La décision de déclencher le plan « alerte enlèvement » sera prise par le procureur de la République en étroite concertation avec les enquêteurs et après que le ministère de la justice aura été consulté.

L'alerte ne pourra être déclenchée que si les quatre critères suivants sont tous réunis :
- il doit s'agir d'un enlèvement avéré, et non d'une simple disparition, même inquiétante ;
- la vie ou l'intégrité physique de la victime doit être en danger ;
- le procureur de la République est en possession éléments d'informations dont la diffusion peut permettre de localiser l'enfant ou le suspect ;
- la victime doit être mineure.

Chaque fois que cela est possible, les parents de la victime devront donner leur accord au déclenchement du plan « alerte enlèvement ».

Le message d'alerte sera diffusé pendant trois heures par différents vecteurs : chaînes de télévision, stations de radio, agence de presse, panneaux à messages variables sur les autoroutes, message sonore dans les gares et les stations de métro, sites internet d'associations de victimes.

Le message d'alerte indiquera un numéro de téléphone permettant aux témoins potentiels d'aviser immédiatement les autorités de toutes informations utiles à la localisation de la victime ou du suspect. Ce dispositif exceptionnel nécessitera une mobilisation considérable des enquêteurs afin de traiter les appels de la population dans les meilleures conditions possibles.

L'alerte pourra être mise en oeuvre dans le cas d'un enlèvement avéré et non d'une simple disparition.

En effet, il existe plusieurs types d'enlèvements, d'arrestations ou de séquestrations d'enfants. Ces infractions sont définies par les articles 224-1 et suivants du code pénal.

Lorsque la victime de l'un des crimes prévus aux articles 224-1 à 224-4 est un mineur de moins de quinze ans la peine se trouve aggravée. Elle est portée à la réclusion criminelle à perpétuité si l'infraction est punie de trente ans de réclusion criminelle et à trente ans de réclusion criminelle si l'infraction est punie de vingt ans de réclusion criminelle (article 224-5 du code pénal).

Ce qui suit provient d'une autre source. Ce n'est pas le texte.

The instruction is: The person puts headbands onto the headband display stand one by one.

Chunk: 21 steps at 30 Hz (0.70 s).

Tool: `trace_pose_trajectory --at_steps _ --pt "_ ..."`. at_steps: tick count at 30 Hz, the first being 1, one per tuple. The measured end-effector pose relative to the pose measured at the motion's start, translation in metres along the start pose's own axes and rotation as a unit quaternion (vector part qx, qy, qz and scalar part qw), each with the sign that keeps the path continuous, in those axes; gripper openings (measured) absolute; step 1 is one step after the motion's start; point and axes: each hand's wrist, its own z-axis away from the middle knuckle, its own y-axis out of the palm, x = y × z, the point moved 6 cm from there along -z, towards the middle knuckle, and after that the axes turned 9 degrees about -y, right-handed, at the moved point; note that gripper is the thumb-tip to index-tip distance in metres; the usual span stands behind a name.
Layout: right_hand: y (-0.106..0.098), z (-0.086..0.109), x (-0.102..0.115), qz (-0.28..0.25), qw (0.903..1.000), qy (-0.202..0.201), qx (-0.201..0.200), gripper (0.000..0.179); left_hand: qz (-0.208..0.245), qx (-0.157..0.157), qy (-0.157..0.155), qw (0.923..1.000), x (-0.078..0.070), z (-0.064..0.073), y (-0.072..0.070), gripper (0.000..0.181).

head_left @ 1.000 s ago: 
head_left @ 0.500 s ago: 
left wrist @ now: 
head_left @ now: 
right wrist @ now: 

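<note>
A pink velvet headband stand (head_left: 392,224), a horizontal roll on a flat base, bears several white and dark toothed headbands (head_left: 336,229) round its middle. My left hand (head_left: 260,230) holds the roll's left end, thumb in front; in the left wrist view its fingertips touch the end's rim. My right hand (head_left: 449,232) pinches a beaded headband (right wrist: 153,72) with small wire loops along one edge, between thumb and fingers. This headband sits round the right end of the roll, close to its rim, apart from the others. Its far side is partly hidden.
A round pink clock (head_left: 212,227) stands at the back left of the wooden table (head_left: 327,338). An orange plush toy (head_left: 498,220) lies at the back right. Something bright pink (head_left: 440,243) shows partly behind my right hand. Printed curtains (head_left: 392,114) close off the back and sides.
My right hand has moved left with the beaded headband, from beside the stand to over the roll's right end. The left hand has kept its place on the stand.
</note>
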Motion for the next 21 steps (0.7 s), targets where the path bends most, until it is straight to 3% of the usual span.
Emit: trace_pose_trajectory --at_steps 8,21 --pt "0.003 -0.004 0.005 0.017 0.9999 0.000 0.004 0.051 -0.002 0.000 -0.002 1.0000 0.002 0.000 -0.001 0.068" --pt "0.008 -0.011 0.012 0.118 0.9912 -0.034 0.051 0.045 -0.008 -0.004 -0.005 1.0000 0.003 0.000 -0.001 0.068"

Toutefois, le terme « d’enlèvement » repris dans la convention mettant en place le plan Alerte Enlèvement comme étant l’un des critères du déclenchement de l’alerte ne se limite pas aux comportements réprimés par les articles 224-1 et suivants du code pénal. Il peut s’agir également de la soustraction d’un mineur par un ascendant au sens de l’article 227-7 du code pénal ou même de la soustraction d’un mineur sans fraude ni violence au sens de l’article 227-8 du code pénal.

L’essentiel est que cette situation « d’enlèvement d’un mineur » doit se combiner avec les deux autres critères du plan Alerte Enlèvement (danger pour la victime et existence d’éléments d’enquête pouvant être diffusés).